Aim of the task: Give every line of the data again, exactly as it is written.

Exercise data:

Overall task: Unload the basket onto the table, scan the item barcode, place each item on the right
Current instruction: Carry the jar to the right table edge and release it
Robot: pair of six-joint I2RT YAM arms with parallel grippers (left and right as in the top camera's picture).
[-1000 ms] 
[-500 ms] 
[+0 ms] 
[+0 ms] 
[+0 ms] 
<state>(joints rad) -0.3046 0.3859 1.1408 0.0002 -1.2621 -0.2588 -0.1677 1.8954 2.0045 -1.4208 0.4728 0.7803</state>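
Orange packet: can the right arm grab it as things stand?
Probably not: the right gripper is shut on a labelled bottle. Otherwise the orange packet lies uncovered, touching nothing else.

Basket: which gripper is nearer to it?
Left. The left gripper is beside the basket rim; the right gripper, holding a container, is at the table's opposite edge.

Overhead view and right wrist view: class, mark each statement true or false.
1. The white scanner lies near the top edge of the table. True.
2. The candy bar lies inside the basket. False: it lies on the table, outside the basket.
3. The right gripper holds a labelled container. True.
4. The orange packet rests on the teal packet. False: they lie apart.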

Answer to this problem:
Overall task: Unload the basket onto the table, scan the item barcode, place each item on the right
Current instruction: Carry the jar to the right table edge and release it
Robot: pair of six-joint I2RT YAM arms with parallel grippers (left and right as in the top camera's picture).
[-1000 ms] 
[-500 ms] 
[+0 ms] 
[+0 ms] 
[+0 ms] 
<state>(joints rad) -0.3046 0.3859 1.1408 0.0002 -1.2621 -0.2588 -0.1677 1.8954 2.0045 -1.4208 0.4728 0.7803</state>
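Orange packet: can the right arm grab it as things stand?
Probably not: the right gripper is shut on a labelled bottle. Otherwise the orange packet lies uncovered, touching nothing else.

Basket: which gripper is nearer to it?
Left. The left gripper is beside the basket rim; the right gripper, holding a container, is at the table's opposite edge.

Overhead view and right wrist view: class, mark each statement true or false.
1. The white scanner lies near the top edge of the table. True.
2. The candy bar lies inside the basket. False: it lies on the table, outside the basket.
3. The right gripper holds a labelled container. True.
4. The orange packet rests on the teal packet. False: they lie apart.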

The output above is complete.